Una mostra in sei tappe e un concerto per riscoprire l’arte tessile in Friuli

Cristina Savi

 

C’è un filo che attraversa il tempo, capace di legare gesti antichi e visioni contemporanee, memoria e sperimentazione. È il filo della tessitura, protagonista di “L’Arlêf – Tessere un futuro”, progetto espositivo itinerante che trasforma la tradizione tessile del Friuli Venezia Giulia in un racconto vivo, accessibile e profondamente attuale. Promosso dall’associazione culturale Madame Rebiné, con sede a San Quirino, il progetto nasce con l’obiettivo di mettere in dialogo arte contemporanea, artigianato e sostenibilità, costruendo un ponte tra passato e futuro e rafforzando il legame fra patrimonio produttivo e ricerca creativa grazie anche al sostegno regionale dedicato alle iniziative culturali.

Il percorso si sviluppa attraverso sei tappe, coinvolgendo altrettanti comuni del territorio: San Quirino, San Vito al Tagliamento, Pordenone, Maniago, Sauris e Udine.
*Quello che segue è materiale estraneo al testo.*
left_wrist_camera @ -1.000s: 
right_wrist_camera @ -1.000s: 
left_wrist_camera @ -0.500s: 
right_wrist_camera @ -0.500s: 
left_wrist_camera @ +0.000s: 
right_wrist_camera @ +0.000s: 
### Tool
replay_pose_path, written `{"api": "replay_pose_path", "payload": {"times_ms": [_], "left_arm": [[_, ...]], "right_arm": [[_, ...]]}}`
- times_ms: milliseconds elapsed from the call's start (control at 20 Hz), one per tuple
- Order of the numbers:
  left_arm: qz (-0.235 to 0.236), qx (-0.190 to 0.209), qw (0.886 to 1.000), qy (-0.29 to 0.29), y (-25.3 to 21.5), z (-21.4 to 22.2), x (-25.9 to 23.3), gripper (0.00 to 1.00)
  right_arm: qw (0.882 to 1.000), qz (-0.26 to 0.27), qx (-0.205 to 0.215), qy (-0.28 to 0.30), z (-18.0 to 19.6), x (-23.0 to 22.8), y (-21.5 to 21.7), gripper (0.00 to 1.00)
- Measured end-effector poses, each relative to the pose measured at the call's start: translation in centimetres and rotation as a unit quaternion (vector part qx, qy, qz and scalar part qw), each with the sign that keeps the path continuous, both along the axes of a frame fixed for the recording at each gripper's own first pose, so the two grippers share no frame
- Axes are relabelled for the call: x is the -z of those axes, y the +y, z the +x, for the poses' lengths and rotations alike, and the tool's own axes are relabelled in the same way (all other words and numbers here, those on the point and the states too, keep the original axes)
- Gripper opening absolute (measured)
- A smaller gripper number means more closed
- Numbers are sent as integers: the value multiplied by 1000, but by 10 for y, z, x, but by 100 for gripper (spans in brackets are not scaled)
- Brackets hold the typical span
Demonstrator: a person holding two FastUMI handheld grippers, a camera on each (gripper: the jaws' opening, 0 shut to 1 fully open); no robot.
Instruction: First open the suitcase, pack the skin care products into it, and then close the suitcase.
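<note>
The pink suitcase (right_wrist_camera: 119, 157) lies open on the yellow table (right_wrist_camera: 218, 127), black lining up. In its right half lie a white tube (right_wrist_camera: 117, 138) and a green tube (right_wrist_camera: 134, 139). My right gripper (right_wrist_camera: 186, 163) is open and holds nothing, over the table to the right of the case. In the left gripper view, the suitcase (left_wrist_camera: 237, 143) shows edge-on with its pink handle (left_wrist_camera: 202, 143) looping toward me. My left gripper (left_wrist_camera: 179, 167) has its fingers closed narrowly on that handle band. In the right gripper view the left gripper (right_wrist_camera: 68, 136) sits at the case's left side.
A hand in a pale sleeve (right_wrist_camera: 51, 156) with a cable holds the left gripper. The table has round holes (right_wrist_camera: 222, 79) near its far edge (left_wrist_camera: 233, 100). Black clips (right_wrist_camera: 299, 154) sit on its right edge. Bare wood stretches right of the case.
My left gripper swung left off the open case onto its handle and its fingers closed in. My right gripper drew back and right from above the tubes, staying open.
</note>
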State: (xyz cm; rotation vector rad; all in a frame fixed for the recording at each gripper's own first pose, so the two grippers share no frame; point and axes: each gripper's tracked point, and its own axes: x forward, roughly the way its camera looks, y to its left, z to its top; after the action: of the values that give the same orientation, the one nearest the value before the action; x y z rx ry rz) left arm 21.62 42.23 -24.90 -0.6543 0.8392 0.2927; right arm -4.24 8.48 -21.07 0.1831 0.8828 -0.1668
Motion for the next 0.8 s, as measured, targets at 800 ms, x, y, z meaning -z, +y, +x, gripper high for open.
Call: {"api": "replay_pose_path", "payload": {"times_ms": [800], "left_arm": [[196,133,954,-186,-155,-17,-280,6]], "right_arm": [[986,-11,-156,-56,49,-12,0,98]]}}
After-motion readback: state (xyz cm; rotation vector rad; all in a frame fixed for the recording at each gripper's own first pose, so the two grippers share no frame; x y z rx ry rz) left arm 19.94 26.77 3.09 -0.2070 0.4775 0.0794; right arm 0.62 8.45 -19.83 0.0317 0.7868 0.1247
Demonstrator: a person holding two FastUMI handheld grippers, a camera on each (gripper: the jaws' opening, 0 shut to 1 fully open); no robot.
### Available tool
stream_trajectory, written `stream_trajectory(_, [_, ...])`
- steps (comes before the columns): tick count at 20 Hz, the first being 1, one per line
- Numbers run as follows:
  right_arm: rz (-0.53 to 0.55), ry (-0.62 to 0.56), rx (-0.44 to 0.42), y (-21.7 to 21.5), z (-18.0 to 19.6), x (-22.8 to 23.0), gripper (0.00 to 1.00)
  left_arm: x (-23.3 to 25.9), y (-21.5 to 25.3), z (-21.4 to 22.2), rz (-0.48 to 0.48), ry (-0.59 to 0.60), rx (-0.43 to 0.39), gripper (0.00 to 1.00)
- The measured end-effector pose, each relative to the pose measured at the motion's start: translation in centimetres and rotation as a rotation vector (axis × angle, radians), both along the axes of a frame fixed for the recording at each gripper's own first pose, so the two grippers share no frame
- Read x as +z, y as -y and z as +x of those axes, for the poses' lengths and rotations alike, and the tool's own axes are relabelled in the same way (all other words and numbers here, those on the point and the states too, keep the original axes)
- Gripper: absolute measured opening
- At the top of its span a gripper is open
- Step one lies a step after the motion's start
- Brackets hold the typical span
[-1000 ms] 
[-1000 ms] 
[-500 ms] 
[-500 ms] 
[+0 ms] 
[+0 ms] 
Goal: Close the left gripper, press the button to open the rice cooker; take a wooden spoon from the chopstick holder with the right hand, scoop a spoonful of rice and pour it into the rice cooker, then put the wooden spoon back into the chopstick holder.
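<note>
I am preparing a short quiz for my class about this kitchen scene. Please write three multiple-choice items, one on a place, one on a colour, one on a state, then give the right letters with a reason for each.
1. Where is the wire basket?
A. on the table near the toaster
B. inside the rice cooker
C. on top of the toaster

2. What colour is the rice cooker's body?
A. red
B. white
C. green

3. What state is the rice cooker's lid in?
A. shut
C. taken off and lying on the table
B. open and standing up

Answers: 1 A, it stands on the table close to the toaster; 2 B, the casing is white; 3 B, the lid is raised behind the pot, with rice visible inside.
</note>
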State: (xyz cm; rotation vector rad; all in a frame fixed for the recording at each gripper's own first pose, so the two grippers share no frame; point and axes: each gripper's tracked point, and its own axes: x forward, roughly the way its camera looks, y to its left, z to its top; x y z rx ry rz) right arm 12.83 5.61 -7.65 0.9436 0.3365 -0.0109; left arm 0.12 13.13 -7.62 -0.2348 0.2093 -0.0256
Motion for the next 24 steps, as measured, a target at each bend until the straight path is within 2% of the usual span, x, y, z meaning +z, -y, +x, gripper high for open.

Qui la mostra prende forma in spazi di grande valore culturale: dal Centro dei Magredi Livio Poldini all’Ex Essiccatoio Bozzoli sanvitese, dai Mercati Culturali di Pordenone alla Galleria Gina Morandini di Maniago, fino al Museo Etnografico di Sauris e alla Casa della Confraternita dei Civici Musei di Udine, trasformando ogni sede in un laboratorio di idee e sperimentazione.

Il calendario accompagnerà il pubblico dalla primavera all’autunno: la prima esposizione è in programma da venerdì 10 fino al 19 aprile a San Quirino; si prosegue dal 15 al 24 maggio a San Vito al Tagliamento e dal 29 al 31 maggio a Pordenone; giugno vede protagonista Maniago dal 5 al 7, mentre l’estate si apre a Sauris dal 25 luglio al 23 agosto, per concludersi a Udine dal 10 al 20 settembre.

Ogni tappa è a ingresso gratuito e propone un’esperienza immersiva fra opere tessili ecosostenibili, installazioni multimediali, reinterpretazioni di abiti tradizionali e performance artistiche, con un allestimento pensato per coinvolgere pubblici diversi.

L’inaugurazione, venerdì prossimo, alle 19.15, a San Quirino, dà subito il tono del progetto con l‘evento intitolato “Passato e presente in movimento”, spettacolo che intreccia musica classica ed elettronica e danza contemporanea, con il violoncello di Laura Bisceglia, il duo Trust the Musk e la compagnia Oriental Fusion.

Un momento simbolico che racconta la filosofia dell’intero percorso: contaminazione, ricerca e apertura, capace di restituire al pubblico una narrazione emozionale oltre che estetica.

Cuore dell’iniziativa è il dialogo tra tradizione e innovazione, declinato attraverso tre direttrici fondamentali: sostenibilità ambientale, valorizzazione del lavoro artigianale e sperimentazione artistica.

Il pubblico potrà conoscere da vicino le fasi di lavorazione dei tessuti e le realtà produttive locali, come Arteviva di Liliana Di Giusto a Udine, la Tessitura di Sauris di Peter Cristian e Carnica Arte Tessile di Villa Santina, esempi virtuosi di un sapere che resiste al tempo e alle logiche del fast fashion, offrendo un’alternativa consapevole e radicata nel territorio.

Non mancano elementi di forte coinvolgimento: esperienze tattili accessibili anche a persone con disabilità visiva, un arazzo collettivo in continua evoluzione e incontri con artisti e artigiani, oltre a visite agli atelier per entrare direttamente nei luoghi della produzione.

L’Arlêf”, che in friulano significa “l’allievo”, diventa così metafora di un apprendimento continuo, un invito a riscoprire il valore del fare e del tramandare, tessendo insieme comunità, creatività e futuro.